McCoy gestured with the rifle barrel to the man — 'You're to go round the house. I want all the outside doors and windows locked, and I want every curtain in the house drawn, and I want the keys brought to me.'

He looked at them for the first time, turning his head from face to face, lingering on each till they averted their heads, unable and unwilling to meet and sustain the gaze of the deep, hate-consumed eyes. 'I've explained it then?

And it's understood? Don't mess me about. Don't play games with me. I've said what it means if you fool with me.'

As he took the mother and daughter upstairs he could hear the noise of the locks being turned, the bolts driven home, and the curtains sliding on their plastic runners. He was so very tired, so near to sleep. He yearned for it, for an escape from the pain, and the awful hallucination of fighting in another man's army, another man's war.

On all fours Jimmy edged his way along the pavement toward the end house of the terrace. Helen's car was alight, flames careering through the interior. In a few moments it would explode, when the heat reached the petrol tank. Shouldn't have happened to her, not her pride and joy, only bloody girl he knew who washed her motor, poor cow. He went without haste, feeling the growing heat playing at a distance on the seat of his trousers, watching all the time at the house, expecting the gun, the black barrel. Next round due, bell should be clanging, and he was short of seconds, no one to hold the stool — but no one that he would have wanted there. What you joined for, Jimmy-boy, the licence to play the grown-up games.

He saw the curtains in an upstairs room abruptly jolt across the window frame, noted it as an essential step in the protection and precaution process against siege and eventual attack. Nothing else he could register on, and then he smiled to himself, nothing but the tacky and small pool of blood, reflecting, by the front gate. One of the bastards with problems. The Irishman, it would be his cupful. That was the one he'd aimed for and who had spun against the bodywork of the old Cortina too fast for him to be on the evading kick. The move of a man who's been hit, and the blood, the amount of it, that meant an effective and hurting wound, incapacitating' was what old Jonesey would have called it. Cuts the odds, getting on to an even chance now, Jimmy. One by one the lights were doused in the house. Good thinking again — obvious, really

— but meant the homework had been done, necessary if they want to see out. Only have to move the curtain a fraction of an inch and they can see the whole street, while they stay hidden, invisible. Four houses down and on the same side of the street a front door opened and Jimmy could see a man peering at the burning car. Others would follow when curiosity overwhelmed the baser instincts of self-preservation and the barricading of doors in response to the gunfire.

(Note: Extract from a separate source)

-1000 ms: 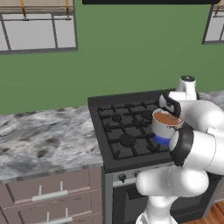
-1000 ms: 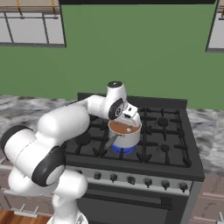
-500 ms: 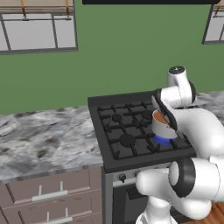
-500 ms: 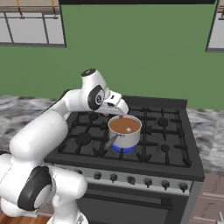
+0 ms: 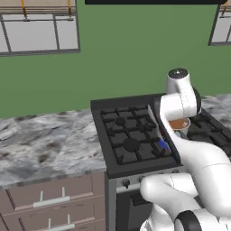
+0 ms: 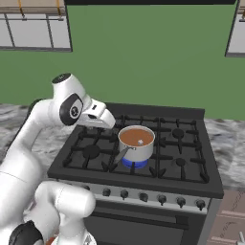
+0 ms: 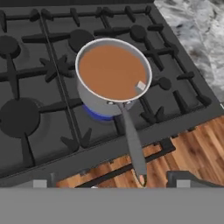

The man backed away when he saw Jimmy's gun, seemed to see it before he fastened on to the crouched figure beside his hedge-enclosed front garden, and hurried toward his door, seeking to shut out the threat. But Jimmy was faster, had his foot there, his worn leather taking the force of the swinging woodwork.

'I want the telephone,' Jimmy said. 'And while I'm talking write me the names of the people in the end house, this side, everyone who might be in the house at the moment. And don't go back on the street, not unless you want to make the front page of the papers, picture and all.'

For the man it was instant nightmare, too consuming for him to question Jimmy's identity, and there was the gun. Meekly he led the stranger to the back room and pointed to the telephone. It was an automatic response that led him to subdue the volume of the television programme he had been watching. Fingers spun the dial.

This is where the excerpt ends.